In between Daedone’s workshop lectures, the motley group of women, ranging in age from their early 20s to their 60s, engaged in a series of intimacy exercises. We were encouraged to enter a makeshift photo booth to have our personal “pussy portrait” taken, and then printouts of the – shots were displayed for all to see. At one point we were instructed to gather in the center of the room, standing close enough to one another that we could “feel each other’s body heat,” and whisper to one another previously unspoken desires; some of these secrets were written on Post-its (the messages ranged from “rape fantasy” to “soft kisses”) and pasted on the walls of the conference room.
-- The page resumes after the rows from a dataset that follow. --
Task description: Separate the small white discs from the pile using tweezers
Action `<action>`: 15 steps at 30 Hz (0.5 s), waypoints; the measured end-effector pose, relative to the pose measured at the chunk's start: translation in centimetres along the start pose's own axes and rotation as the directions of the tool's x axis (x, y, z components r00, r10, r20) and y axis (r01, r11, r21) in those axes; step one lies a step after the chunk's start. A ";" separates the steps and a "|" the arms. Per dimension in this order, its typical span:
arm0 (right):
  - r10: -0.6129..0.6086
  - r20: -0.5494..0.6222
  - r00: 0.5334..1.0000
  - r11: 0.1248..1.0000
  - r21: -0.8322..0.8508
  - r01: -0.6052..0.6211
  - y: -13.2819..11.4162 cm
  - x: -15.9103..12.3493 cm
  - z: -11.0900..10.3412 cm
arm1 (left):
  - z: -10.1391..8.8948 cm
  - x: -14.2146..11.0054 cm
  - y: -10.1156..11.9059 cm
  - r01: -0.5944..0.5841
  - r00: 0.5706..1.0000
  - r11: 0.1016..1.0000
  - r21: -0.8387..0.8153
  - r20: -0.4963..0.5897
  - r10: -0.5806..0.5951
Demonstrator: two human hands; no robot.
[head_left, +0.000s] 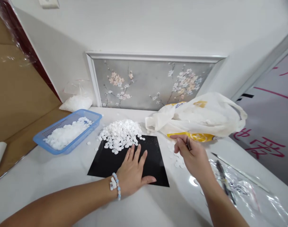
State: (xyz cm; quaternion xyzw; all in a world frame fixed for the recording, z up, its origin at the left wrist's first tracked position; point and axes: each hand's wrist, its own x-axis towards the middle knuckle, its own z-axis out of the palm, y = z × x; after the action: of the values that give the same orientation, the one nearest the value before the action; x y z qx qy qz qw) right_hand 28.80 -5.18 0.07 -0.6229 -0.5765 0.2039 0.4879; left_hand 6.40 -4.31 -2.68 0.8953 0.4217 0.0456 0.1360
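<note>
My left hand [132,172] lies flat with fingers spread on a black sheet [156,162], a beaded bracelet [118,187] round its wrist. Just beyond its fingertips is a heap of small white discs [121,134], covering the sheet's far edge and the table behind it. To the right, my right hand [194,157] is raised over the table with its fingers curled together. A small dark thing [188,143] shows between those fingers, too little visible to name. More flat white discs [179,162] lie scattered beside and below this hand.
At left stands a blue plastic basket [63,149] holding white discs, with a clear bag of white pieces [77,102] behind. A white and yellow plastic bag [205,118] lies at back right. A black-handled tool [225,183] rests on clear plastic bags [248,195]. Cardboard [23,78] borders the left.
</note>
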 end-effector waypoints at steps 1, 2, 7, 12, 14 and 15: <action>-0.006 0.016 1.000 1.000 0.001 0.006 -0.1 -0.1 0.1 | 0.1 0.1 0.1 0.005 1.000 1.000 0.002 -0.014 -0.005; -0.012 0.028 1.000 1.000 0.003 0.012 -0.2 -0.2 0.2 | 0.3 0.2 0.3 0.007 1.000 1.000 -0.002 -0.025 -0.007; -0.030 0.035 0.999 0.999 -0.022 0.031 0.1 -0.2 0.5 | 0.8 0.7 3.3 -0.355 0.931 0.922 -0.152 0.026 0.363; 0.002 0.006 1.000 1.000 -0.026 -0.002 0.2 0.0 0.0 | 1.3 0.7 4.0 -0.510 0.860 0.851 -0.126 -0.055 0.508; 0.030 -0.024 0.999 0.999 -0.018 -0.031 0.2 0.0 0.0 | 1.6 0.4 3.7 -0.220 0.970 0.975 -0.023 -0.111 0.216; 0.038 -0.030 0.999 0.999 -0.015 -0.038 0.2 -0.1 0.1 | 1.7 0.2 3.7 -0.199 0.976 0.980 -0.013 -0.097 0.197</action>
State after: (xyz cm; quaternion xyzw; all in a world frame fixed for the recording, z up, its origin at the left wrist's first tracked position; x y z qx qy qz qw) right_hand 28.81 -5.22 -0.19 -0.6405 -0.5587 0.1994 0.4877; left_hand 9.62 -6.77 -3.22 0.9280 0.3361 0.1063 0.1204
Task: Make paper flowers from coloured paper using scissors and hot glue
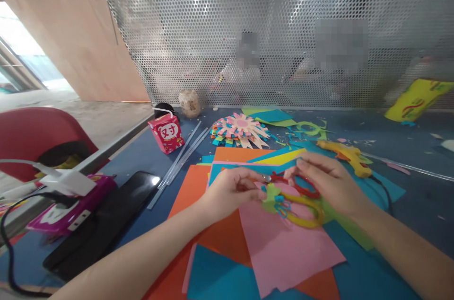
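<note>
My left hand is over the paper stack, fingers curled, with thumb and index at the edge of a small green paper piece. Small blue curled strips are by the green piece. Beside them is a pair of scissors with one red loop and one yellow loop; its blades are mostly hidden by my left hand. My right hand is bent over the red loop, fingertips close together; what they pinch, if anything, is unclear. A pink sheet lies beneath both hands.
Orange sheets and blue sheets spread around. A yellow glue gun lies right, near paper scraps. Layered paper flowers sit behind. Glue sticks, a red drink carton, a phone and a purple power strip are left.
</note>
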Demonstrator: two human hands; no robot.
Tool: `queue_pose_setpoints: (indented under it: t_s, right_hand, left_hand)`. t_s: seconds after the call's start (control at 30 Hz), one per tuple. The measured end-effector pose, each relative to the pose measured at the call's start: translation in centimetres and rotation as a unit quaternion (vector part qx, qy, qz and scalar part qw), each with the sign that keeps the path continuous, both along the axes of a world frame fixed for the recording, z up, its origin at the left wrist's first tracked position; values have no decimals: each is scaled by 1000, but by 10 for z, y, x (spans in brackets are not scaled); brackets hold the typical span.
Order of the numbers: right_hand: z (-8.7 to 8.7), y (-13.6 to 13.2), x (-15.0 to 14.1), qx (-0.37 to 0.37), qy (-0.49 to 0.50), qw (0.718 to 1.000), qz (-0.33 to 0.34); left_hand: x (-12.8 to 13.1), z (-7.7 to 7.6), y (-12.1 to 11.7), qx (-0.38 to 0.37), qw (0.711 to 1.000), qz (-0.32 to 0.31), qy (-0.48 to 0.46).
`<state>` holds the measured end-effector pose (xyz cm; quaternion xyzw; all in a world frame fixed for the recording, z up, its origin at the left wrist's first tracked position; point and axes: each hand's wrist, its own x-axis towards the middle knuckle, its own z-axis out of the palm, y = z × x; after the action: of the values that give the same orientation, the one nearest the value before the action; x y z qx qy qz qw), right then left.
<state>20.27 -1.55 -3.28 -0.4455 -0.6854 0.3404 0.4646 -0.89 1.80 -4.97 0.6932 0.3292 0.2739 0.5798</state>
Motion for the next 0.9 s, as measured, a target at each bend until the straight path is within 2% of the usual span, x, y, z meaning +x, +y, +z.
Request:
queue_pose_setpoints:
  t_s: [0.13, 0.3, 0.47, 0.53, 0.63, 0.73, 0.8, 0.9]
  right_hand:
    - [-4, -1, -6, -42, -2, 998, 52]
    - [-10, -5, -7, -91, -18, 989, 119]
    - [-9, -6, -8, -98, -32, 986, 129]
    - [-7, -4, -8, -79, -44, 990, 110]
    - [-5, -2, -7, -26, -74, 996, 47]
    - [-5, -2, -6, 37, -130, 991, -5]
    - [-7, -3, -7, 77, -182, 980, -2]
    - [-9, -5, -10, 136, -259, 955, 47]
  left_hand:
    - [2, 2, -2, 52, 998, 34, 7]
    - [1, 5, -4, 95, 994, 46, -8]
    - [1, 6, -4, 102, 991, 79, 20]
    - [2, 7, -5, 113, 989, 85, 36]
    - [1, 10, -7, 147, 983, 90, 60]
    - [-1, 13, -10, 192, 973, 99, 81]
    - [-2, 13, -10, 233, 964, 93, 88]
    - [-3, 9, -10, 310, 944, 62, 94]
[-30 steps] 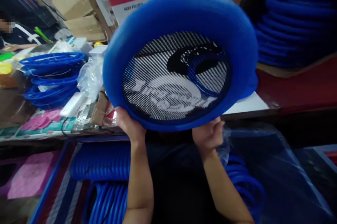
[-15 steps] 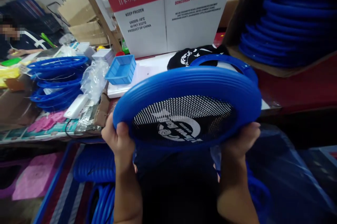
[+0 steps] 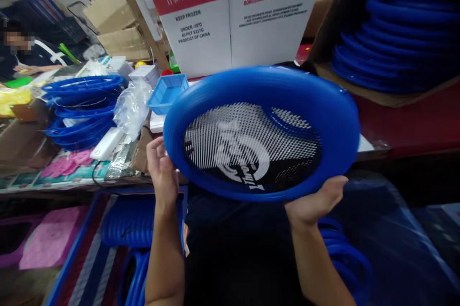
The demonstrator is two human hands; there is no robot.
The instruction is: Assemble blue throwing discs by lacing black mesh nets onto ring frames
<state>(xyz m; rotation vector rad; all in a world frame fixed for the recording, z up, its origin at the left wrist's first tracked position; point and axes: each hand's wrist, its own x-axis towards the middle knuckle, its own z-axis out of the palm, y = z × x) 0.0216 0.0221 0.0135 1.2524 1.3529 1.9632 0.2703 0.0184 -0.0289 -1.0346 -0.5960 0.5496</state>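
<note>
A blue flying disc [image 3: 247, 157] with a thick ridged rim and a dark see-through mesh centre is up in front of me, tilted toward me. A white printed logo on its mesh lies at a slant. My left hand [image 3: 163, 171] is at the rim's left edge, its fingers curled beside it. My right hand [image 3: 316, 200] supports the lower right rim from beneath, thumb stretched outward and fingers hidden behind the disc. Through the mesh shows part of another blue ring, with black fabric under it on the table.
A white carton [image 3: 266, 32] stands behind the disc. At the right, a cardboard box holds stacked blue rings [image 3: 391, 42]. On the left lie a light-blue tray [image 3: 168, 92], a plastic bag [image 3: 131, 109] and more blue rings [image 3: 82, 114]. Another person [image 3: 32, 54] sits far left.
The disc has turned clockwise in its plane and tilted up, showing more mesh. My right hand has slid lower along the rim, and its thumb has come off the top side.
</note>
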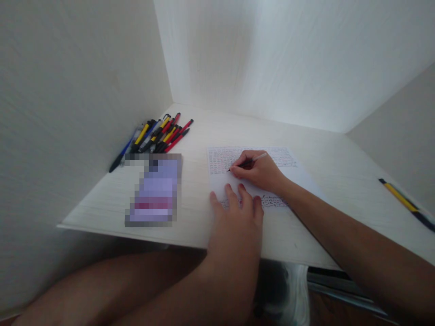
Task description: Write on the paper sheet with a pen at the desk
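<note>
A: Step in hand?

B: Writing, I'd say. The right hand (260,172) is curled around a pen (247,162), tip pressing on the sheet of paper (295,174), which is lying a bit right of the middle of the bench (112,203). Rows of red writing are filling the top of the sheet, one more line is showing near its bottom edge, and the band between is looking blank.

A: Left one?

B: The left hand (236,213) is lying flat, fingers (232,192) spread wide, holding nothing, just pressing down the sheet's lower left part near the front edge of the bench.

A: Next move calls for what?

B: My guess: keeping the sheet pinned and the tip running along the same row, a light small-wrist motion. The line is tiny, so it needs steady pressure.

A: Anything else around?

B: A pile of pens (159,133) is sitting at the back left corner, red, yellow and black barrels, touching each other, and one blue pen (121,156) is sticking out toward the left edge. A blurred-out rectangular thing (154,190) is lying between that pile and the front edge, apart from the sheet. Two more pens (406,203) are resting near the right edge, well apart from the hands.

A: Is the writing readable?

B: No, too small.
</note>
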The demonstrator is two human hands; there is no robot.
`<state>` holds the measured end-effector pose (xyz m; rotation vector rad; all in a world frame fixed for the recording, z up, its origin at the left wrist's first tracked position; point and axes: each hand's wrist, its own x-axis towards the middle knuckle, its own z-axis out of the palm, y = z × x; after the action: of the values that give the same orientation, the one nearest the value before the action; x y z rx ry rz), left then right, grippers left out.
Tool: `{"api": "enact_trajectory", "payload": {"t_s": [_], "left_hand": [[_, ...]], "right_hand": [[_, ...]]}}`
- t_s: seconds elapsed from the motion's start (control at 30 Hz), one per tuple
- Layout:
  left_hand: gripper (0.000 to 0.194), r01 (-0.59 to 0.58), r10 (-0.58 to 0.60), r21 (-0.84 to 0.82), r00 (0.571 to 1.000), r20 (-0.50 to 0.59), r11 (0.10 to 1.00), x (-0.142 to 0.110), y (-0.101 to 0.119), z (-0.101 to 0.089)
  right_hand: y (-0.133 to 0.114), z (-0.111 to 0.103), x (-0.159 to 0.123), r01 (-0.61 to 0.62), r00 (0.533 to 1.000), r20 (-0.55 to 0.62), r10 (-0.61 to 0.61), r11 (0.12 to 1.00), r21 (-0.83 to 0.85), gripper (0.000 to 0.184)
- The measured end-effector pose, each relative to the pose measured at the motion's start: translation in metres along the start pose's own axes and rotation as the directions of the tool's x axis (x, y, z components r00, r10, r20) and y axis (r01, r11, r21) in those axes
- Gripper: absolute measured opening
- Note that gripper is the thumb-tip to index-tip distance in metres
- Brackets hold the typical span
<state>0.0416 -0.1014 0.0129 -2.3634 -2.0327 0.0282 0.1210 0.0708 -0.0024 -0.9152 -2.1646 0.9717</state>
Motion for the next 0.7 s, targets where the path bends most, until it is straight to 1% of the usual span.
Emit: {"api": "enact_trajectory", "payload": {"t_s": [0.27,0.5,0.7], "left_hand": [[0.05,-0.004,0.004,-0.009,1.0,-0.016,1.0,0.0011,-0.0011,0.0013],[0.05,-0.009,0.009,0.005,1.0,-0.012,1.0,0.0004,-0.0014,0.0014],[0.05,-0.001,0.002,0.004,0.999,-0.039,1.0,0.0008,-0.0014,0.0024]], "right_hand": [[-0.0018,-0.0005,-0.0001,0.021,1.0,-0.002,-0.021,1.0,-0.016,0.014],[0.0011,-0.0013,0.0005,0.055,0.998,0.025,-0.054,0.998,-0.028,0.012],[0.0012,-0.0014,0.0005,0.055,0.998,0.015,-0.054,0.998,-0.033,0.012]]}}
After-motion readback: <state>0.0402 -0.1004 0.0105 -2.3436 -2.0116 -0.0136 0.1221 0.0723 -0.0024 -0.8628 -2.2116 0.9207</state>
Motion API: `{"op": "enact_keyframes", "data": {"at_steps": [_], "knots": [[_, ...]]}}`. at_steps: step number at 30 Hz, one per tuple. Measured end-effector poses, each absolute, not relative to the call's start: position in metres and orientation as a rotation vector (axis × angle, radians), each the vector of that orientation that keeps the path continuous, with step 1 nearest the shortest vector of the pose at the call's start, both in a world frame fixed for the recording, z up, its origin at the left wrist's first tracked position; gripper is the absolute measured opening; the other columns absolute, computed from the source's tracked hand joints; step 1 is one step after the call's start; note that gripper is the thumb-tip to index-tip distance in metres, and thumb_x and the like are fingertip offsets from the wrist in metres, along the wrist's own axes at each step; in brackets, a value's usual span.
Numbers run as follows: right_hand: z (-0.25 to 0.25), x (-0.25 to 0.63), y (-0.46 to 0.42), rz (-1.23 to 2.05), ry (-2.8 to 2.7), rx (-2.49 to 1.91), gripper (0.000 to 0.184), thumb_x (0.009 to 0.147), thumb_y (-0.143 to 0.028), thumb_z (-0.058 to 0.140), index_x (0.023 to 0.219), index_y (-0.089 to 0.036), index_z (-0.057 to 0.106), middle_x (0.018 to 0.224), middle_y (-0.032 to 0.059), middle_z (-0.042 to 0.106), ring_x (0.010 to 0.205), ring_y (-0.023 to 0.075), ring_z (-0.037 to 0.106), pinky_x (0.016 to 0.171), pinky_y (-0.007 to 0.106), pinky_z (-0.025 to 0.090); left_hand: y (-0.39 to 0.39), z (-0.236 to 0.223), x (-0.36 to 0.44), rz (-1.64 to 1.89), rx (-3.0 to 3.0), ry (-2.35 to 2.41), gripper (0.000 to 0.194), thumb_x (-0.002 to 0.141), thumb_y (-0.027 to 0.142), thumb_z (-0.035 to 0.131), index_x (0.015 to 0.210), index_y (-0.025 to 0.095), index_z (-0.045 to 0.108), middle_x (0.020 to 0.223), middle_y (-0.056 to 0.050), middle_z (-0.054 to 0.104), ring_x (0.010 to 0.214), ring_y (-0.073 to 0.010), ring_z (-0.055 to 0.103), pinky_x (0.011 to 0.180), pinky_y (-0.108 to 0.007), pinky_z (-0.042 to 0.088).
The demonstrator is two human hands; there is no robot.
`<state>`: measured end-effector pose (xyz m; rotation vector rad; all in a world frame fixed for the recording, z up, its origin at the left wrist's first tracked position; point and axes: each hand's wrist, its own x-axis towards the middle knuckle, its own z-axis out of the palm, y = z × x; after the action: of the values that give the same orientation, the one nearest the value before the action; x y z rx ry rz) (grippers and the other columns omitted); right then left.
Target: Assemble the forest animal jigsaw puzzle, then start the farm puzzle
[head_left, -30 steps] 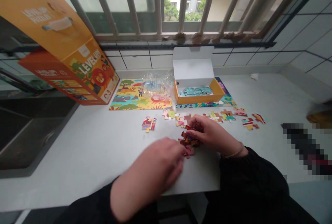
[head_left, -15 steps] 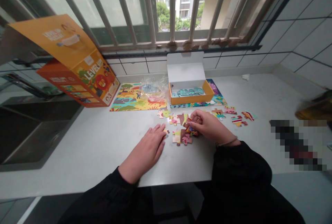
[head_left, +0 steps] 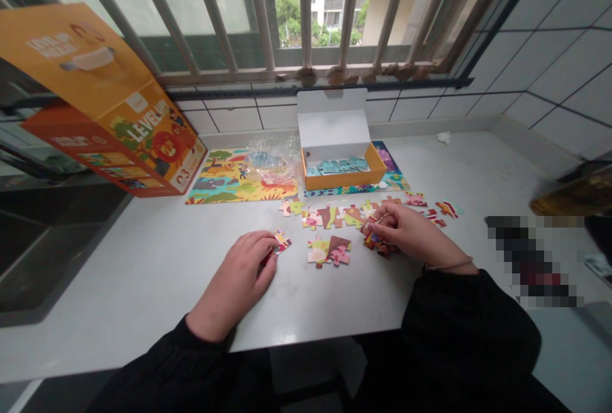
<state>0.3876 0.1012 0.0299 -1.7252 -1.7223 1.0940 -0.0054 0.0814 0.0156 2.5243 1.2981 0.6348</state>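
Observation:
My left hand (head_left: 243,279) rests on the counter with its fingers curled and closed at a small puzzle piece (head_left: 282,241), which pokes out past the fingertips. Between the hands lie joined puzzle pieces (head_left: 329,251) in pale yellow, brown and pink. My right hand (head_left: 406,231), thumb against fingers, grips dark red and multicoloured puzzle pieces (head_left: 378,245) just above or on the counter; the fingers partly cover them. A row of loose puzzle pieces (head_left: 329,217) runs behind, with more pieces (head_left: 448,209) to the right.
An orange puzzle box (head_left: 162,145) stands open at left beside the sink (head_left: 29,260). Behind the pieces are a picture board (head_left: 215,174) with clear plastic wrap (head_left: 272,158) and a small open box (head_left: 344,178) holding teal pieces. A blurred dark item (head_left: 535,260) lies right.
My right hand has moved right with its pieces, away from the joined pair. My left hand has drawn left with a piece, its fingers now more curled. The view has shifted slightly.

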Motion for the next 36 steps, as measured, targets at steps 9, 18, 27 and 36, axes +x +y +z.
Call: {"op": "enact_keyframes", "data": {"at_steps": [9,18,27,36], "knots": [[0.030,0.385,0.104,1.118,-1.770,-1.764,0.029,0.095,-0.050,0.076,0.096,-0.022,0.066,0.083,0.0051,0.079,0.066,0.0186,0.072,0.057,0.029,0.049,0.080,0.006,-0.001,0.479,2.465,1.146,0.028,0.114,0.023,0.042,0.135,0.028,0.062,0.163,0.001,0.057,0.158,-0.0173,0.046,0.137,-0.050,0.032],[0.035,0.392,0.104,0.788,-1.692,-1.791,0.041,0.092,-0.063,0.073,0.093,-0.022,0.067,0.080,0.0049,0.073,0.068,0.0195,0.063,0.059,0.030,0.041,0.086,0.008,-0.004,0.613,2.461,1.233,0.025,0.112,0.031,0.052,0.132,0.023,0.066,0.152,-0.009,0.061,0.144,-0.0213,0.058,0.123,-0.043,0.049],[0.044,0.446,0.078,0.960,-1.619,-1.859,0.052,0.093,-0.073,0.068,0.095,-0.021,0.074,0.081,0.0061,0.074,0.067,0.0186,0.061,0.059,0.031,0.042,0.102,0.004,-0.034,0.714,2.459,1.504,0.022,0.107,0.032,0.056,0.116,0.021,0.073,0.130,-0.010,0.071,0.124,-0.0270,0.065,0.111,-0.049,0.052],[0.029,0.451,0.081,0.686,-1.669,-2.226,0.026,0.086,-0.049,0.075,0.082,-0.024,0.069,0.073,0.0041,0.072,0.062,0.0204,0.062,0.056,0.034,0.038,0.090,0.002,-0.016,0.517,2.702,1.275,0.040,0.111,0.045,0.056,0.148,0.031,0.065,0.163,-0.007,0.056,0.149,-0.0289,0.054,0.127,-0.059,0.040]]}}
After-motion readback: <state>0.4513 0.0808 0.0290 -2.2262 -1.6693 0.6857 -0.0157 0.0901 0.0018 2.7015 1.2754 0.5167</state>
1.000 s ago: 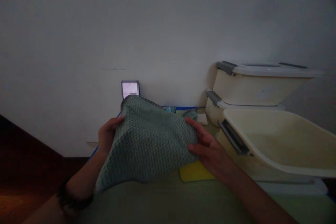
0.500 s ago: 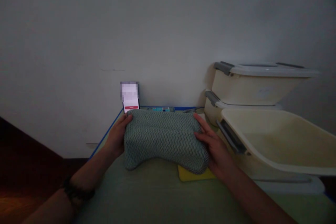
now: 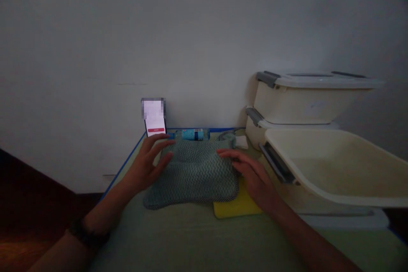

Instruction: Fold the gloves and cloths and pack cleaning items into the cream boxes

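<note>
A grey-green textured cloth lies spread on the table, its near edge fairly straight and its surface slightly rumpled. Over its far left corner is my left hand, fingers apart and holding nothing. My right hand is at the cloth's right side with fingers stretched out; whether the fingertips touch the fabric I cannot tell. Partly under the cloth's right edge and my right hand lies a yellow cloth or mat.
A lit phone leans against the wall. Behind the cloth a clear bottle with a blue label lies on its side. To the right stand stacked lidded bins and an open cream bin. The table has a blue edge.
The grey-green cloth, held up between both hands before, now lies on the table. Both hands have let go and their fingers have spread. The bottle behind shows more fully.
</note>
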A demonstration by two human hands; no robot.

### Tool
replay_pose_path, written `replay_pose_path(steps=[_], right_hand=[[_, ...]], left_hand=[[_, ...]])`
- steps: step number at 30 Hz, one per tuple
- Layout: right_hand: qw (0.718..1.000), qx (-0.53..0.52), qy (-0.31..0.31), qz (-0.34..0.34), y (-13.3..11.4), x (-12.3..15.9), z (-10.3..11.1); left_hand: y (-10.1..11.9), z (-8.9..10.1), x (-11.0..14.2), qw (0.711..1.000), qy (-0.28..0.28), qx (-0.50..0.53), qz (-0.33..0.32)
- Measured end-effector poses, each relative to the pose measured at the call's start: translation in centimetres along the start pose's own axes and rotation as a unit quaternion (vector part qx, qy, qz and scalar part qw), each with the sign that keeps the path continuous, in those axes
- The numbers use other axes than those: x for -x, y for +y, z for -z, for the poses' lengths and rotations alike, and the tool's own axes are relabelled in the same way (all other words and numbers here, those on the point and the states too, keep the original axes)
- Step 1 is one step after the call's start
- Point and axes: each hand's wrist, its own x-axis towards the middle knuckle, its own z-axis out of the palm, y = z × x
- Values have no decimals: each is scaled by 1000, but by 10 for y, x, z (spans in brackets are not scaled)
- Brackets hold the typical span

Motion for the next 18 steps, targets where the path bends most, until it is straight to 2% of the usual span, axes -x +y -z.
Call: replay_pose_path(steps=[2,3,5,6,8,11,13,15,17,18], right_hand=[[994,47,-50,86,-1,0,4],[985,86,-71,135,0,0,5],[957,168,-107,210,5,-1,5],[946,199,-123,223,7,-1,4],[940,225,-152,205,12,-1,-1],[955,202,-168,135,14,4,-9],[969,192,-121,97,15,5,-13],[975,213,-35,61,17,4,-14],[958,285,30,12,23,-3,-12],[940,339,36,-18,26,-8,-11]], left_hand=[[15,6,1,991,-96,21,-86],[22,7,1,983,-143,31,-107],[31,5,3,968,-218,39,-115],[33,3,4,963,-245,36,-105],[33,-3,6,956,-282,24,-81],[30,-10,7,952,-299,9,-63],[31,-12,7,957,-285,4,-52],[34,-13,6,963,-266,1,-38],[37,-14,4,967,-252,-3,-26],[38,-15,4,968,-248,-5,-22]])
It’s easy to see why some call her a cult leader: When she shines her light on you, you feel special and seen. Before the OMing demonstration, she told the room: “There’s all these questions as OneTaste gets bigger about fucking appropriateness … and there’s a reporter in the room,” she said gesturing toward me. Daedone narrowed her eyes and continued: “But, quite frankly, as a human being I think you’re one of us witchy women” — then she winked at me, and my insides melted. That’s the thing about Daedone: She can disarm you with the bat of her lashes — or a flick of her index finger. She’s an extremely compelling and charismatic character, and all the more so because there is actual substance and intellect behind the sexpert shtick.

Ultimately, she elevates the female orgasm to a level of religious and spiritual practice. “Slow Sex” is at first relatable and approachable but quickly turns woo woo and New Age. Daedone’s philosophy is a refreshing counterpoint to the porny mainstream, but it’s certainly hard to picture Middle America embracing orgasmic meditation; not even most coast-dwelling liberals are ready to be intimately stroked in a roomful of strangers.